▶ Task instructions: Each entry below should be printed exactly as given.
Top of Record extracts
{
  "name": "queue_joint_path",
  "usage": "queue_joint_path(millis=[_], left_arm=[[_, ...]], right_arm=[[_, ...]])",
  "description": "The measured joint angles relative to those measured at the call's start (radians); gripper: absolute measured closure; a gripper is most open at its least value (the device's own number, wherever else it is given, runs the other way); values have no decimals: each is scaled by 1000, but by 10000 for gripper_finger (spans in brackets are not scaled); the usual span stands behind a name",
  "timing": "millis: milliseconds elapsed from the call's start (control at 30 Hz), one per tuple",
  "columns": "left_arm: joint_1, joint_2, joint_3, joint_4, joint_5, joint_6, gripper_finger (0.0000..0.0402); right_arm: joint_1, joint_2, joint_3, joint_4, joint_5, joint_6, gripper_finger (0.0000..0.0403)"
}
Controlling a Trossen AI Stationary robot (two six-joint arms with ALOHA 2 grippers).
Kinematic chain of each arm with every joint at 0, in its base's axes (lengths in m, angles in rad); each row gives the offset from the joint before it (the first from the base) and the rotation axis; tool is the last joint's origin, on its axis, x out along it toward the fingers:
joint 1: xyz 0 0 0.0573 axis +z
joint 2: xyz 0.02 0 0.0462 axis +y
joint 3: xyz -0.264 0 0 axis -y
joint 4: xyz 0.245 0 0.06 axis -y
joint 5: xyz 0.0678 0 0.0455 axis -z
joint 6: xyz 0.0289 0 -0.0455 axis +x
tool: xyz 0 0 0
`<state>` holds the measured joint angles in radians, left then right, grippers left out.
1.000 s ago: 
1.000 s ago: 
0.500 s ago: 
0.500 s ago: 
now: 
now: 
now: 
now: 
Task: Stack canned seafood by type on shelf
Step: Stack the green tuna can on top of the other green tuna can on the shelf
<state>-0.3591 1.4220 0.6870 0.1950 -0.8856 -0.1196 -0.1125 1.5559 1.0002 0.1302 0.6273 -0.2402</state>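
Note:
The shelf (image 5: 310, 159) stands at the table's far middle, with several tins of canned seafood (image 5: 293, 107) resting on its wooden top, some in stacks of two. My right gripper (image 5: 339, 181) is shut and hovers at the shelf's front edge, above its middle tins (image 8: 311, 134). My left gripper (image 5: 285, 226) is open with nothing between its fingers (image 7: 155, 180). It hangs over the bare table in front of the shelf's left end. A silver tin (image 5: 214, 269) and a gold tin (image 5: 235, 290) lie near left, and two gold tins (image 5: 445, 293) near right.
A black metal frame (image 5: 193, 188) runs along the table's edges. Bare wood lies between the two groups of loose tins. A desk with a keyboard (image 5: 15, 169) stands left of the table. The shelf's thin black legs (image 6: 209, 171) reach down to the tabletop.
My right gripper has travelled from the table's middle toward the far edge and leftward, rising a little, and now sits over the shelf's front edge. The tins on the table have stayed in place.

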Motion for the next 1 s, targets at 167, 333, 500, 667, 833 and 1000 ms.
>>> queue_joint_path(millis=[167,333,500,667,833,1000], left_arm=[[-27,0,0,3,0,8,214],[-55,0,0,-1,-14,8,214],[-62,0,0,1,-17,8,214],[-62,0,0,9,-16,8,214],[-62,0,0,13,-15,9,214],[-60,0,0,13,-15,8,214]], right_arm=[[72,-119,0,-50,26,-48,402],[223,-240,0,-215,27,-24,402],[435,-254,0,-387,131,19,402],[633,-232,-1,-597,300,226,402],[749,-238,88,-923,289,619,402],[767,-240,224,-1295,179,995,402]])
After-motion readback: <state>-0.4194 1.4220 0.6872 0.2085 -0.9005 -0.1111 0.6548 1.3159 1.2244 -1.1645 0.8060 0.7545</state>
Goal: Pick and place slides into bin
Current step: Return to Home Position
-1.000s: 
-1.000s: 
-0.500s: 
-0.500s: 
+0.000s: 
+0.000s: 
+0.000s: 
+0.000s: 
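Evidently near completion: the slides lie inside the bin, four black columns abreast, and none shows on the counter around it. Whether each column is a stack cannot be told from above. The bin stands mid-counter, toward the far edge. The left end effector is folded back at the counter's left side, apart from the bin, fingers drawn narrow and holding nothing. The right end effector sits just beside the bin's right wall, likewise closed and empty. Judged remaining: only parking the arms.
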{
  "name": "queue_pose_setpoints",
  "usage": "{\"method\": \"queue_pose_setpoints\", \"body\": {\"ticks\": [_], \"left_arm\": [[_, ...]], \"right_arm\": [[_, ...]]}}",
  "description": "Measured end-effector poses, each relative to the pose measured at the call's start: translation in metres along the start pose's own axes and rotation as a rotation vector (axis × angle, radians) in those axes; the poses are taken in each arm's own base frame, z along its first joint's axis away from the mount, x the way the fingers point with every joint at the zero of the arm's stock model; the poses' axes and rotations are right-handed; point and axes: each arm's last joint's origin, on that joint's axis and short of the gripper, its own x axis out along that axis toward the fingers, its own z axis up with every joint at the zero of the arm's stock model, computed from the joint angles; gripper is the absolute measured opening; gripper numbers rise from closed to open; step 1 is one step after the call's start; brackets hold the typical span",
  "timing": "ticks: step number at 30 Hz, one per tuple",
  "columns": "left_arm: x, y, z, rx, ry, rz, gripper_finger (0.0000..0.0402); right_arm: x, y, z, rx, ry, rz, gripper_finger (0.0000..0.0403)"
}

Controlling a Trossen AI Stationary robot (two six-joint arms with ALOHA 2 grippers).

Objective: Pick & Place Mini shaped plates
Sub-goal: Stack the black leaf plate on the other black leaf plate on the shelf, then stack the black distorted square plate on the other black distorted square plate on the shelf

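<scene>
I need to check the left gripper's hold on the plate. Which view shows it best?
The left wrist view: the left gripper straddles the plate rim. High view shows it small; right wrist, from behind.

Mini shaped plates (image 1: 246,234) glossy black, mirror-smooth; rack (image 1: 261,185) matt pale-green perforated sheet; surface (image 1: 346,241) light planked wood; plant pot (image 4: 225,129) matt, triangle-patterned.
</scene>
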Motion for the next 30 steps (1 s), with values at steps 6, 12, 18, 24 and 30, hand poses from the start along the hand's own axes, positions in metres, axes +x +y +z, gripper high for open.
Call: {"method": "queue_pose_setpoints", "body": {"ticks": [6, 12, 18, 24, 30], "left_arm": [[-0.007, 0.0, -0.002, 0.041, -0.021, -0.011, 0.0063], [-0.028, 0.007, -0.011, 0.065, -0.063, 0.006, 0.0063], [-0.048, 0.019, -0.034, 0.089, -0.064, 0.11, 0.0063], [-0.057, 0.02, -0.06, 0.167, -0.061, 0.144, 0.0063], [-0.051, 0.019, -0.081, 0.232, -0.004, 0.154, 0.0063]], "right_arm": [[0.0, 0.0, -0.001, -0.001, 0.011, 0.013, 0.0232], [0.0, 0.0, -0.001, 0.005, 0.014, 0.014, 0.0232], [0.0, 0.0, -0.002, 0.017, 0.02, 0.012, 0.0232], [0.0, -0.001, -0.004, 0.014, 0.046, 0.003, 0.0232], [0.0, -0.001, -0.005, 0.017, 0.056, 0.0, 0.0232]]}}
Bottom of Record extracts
▶ Solved problem:
{
  "name": "queue_joint_path",
  "usage": "queue_joint_path(millis=[_], left_arm=[[_, ...]], right_arm=[[_, ...]])",
  "description": "The measured joint angles relative to those measured at the call's start (radians); gripper: absolute measured closure; a gripper is most open at its least value (the device's own number, wherever else it is given, runs the other way); values have no decimals: each is scaled by 1000, but by 10000 for gripper_finger (spans in brackets are not scaled); the usual span stands behind a name",
  "timing": "millis: milliseconds elapsed from the call's start (control at 30 Hz), one per tuple",
  "columns": "left_arm: joint_1, joint_2, joint_3, joint_4, joint_5, joint_6, gripper_finger (0.0000..0.0402); right_arm: joint_1, joint_2, joint_3, joint_4, joint_5, joint_6, gripper_finger (0.0000..0.0403)"
}
Controlling a Trossen AI Stationary robot (two six-joint arms with ALOHA 2 grippers).
Kinematic chain of each arm with every joint at 0, in its base's axes (lengths in m, angles in rad); each row gives the offset from the joint before it (the first from the base) and the rotation axis; tool is the last joint's origin, on its axis, x out along it toward the fingers:
joint 1: xyz 0 0 0.0573 axis +z
joint 2: xyz 0.02 0 0.0462 axis +y
joint 3: xyz -0.264 0 0 axis -y
joint 4: xyz 0.245 0 0.06 axis -y
joint 5: xyz 0.0678 0 0.0455 axis -z
joint 6: xyz 0.0289 0 -0.0455 axis +x
tool: xyz 0 0 0
`<state>` holds the measured joint angles in radians, left then right, grippers left out.
1.000 s ago: 
1.000 s ago: 
0.500 s ago: 
0.500 s ago: 
now: 
now: 
now: 
now: 
Task: Stack canned seafood by type on shelf
Step: Stack the green tuna can on top of the other green tuna can on the shelf
<state>-0.3591 1.4220 0.6870 0.1950 -0.8856 -0.1196 -0.1125 1.5559 1.0002 0.1302 0.6273 -0.2402</state>
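Note:
The shelf (image 5: 310, 159) stands at the table's far middle, with several tins of canned seafood (image 5: 293, 107) resting on its wooden top, some in stacks of two. My right gripper (image 5: 339, 181) is shut and hovers at the shelf's front edge, above its middle tins (image 8: 311, 134). My left gripper (image 5: 285, 226) is open with nothing between its fingers (image 7: 155, 180). It hangs over the bare table in front of the shelf's left end. A silver tin (image 5: 214, 269) and a gold tin (image 5: 235, 290) lie near left, and two gold tins (image 5: 445, 293) near right.
A black metal frame (image 5: 193, 188) runs along the table's edges. Bare wood lies between the two groups of loose tins. A desk with a keyboard (image 5: 15, 169) stands left of the table. The shelf's thin black legs (image 6: 209, 171) reach down to the tabletop.
My right gripper has travelled from the table's middle toward the far edge and leftward, rising a little, and now sits over the shelf's front edge. The tins on the table have stayed in place.
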
Motion for the next 1 s, targets at 167, 333, 500, 667, 833 and 1000 ms.
>>> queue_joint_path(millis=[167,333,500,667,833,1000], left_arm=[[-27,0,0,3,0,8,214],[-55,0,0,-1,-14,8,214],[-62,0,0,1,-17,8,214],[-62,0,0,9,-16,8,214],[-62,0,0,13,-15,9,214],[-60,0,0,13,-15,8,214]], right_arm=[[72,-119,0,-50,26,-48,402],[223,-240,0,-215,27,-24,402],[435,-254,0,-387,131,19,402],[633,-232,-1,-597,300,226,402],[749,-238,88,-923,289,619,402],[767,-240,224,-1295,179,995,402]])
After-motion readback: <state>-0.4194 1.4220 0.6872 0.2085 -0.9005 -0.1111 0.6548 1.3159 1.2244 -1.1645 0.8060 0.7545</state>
Goal: Pick and place slides into bin
Current step: Return to Home Position
-1.000s: 
-1.000s: 
-0.500s: 
-0.500s: 
+0.000s: 
+0.000s: 
+0.000s: 
+0.000s: 
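Evidently near completion: the slides lie inside the bin, four black columns abreast, and none shows on the counter around it. Whether each column is a stack cannot be told from above. The bin stands mid-counter, toward the far edge. The left end effector is folded back at the counter's left side, apart from the bin, fingers drawn narrow and holding nothing. The right end effector sits just beside the bin's right wall, likewise closed and empty. Judged remaining: only parking the arms.
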{
  "name": "queue_pose_setpoints",
  "usage": "{\"method\": \"queue_pose_setpoints\", \"body\": {\"ticks\": [_], \"left_arm\": [[_, ...]], \"right_arm\": [[_, ...]]}}",
  "description": "Measured end-effector poses, each relative to the pose measured at the call's start: translation in metres along the start pose's own axes and rotation as a rotation vector (axis × angle, radians) in those axes; the poses are taken in each arm's own base frame, z along its first joint's axis away from the mount, x the way the fingers point with every joint at the zero of the arm's stock model; the poses' axes and rotations are right-handed; point and axes: each arm's last joint's origin, on that joint's axis and short of the gripper, its own x axis out along that axis toward the fingers, its own z axis up with every joint at the zero of the arm's stock model, computed from the joint angles; gripper is the absolute measured opening; gripper numbers rise from closed to open; step 1 is one step after the call's start; brackets hold the typical span",
  "timing": "ticks: step number at 30 Hz, one per tuple",
  "columns": "left_arm: x, y, z, rx, ry, rz, gripper_finger (0.0000..0.0402); right_arm: x, y, z, rx, ry, rz, gripper_finger (0.0000..0.0403)"
}

Controlling a Trossen AI Stationary robot (two six-joint arms with ALOHA 2 grippers).

Objective: Pick & Place Mini shaped plates
Sub-goal: Stack the black leaf plate on the other black leaf plate on the shelf, then stack the black distorted square plate on the other black distorted square plate on the shelf

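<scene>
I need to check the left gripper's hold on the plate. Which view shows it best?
The left wrist view: the left gripper straddles the plate rim. High view shows it small; right wrist, from behind.

Mini shaped plates (image 1: 246,234) glossy black, mirror-smooth; rack (image 1: 261,185) matt pale-green perforated sheet; surface (image 1: 346,241) light planked wood; plant pot (image 4: 225,129) matt, triangle-patterned.
</scene>
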Motion for the next 30 steps (1 s), with values at steps 6, 12, 18, 24 and 30, hand poses from the start along the hand's own axes, positions in metres, axes +x +y +z, gripper high for open.
Call: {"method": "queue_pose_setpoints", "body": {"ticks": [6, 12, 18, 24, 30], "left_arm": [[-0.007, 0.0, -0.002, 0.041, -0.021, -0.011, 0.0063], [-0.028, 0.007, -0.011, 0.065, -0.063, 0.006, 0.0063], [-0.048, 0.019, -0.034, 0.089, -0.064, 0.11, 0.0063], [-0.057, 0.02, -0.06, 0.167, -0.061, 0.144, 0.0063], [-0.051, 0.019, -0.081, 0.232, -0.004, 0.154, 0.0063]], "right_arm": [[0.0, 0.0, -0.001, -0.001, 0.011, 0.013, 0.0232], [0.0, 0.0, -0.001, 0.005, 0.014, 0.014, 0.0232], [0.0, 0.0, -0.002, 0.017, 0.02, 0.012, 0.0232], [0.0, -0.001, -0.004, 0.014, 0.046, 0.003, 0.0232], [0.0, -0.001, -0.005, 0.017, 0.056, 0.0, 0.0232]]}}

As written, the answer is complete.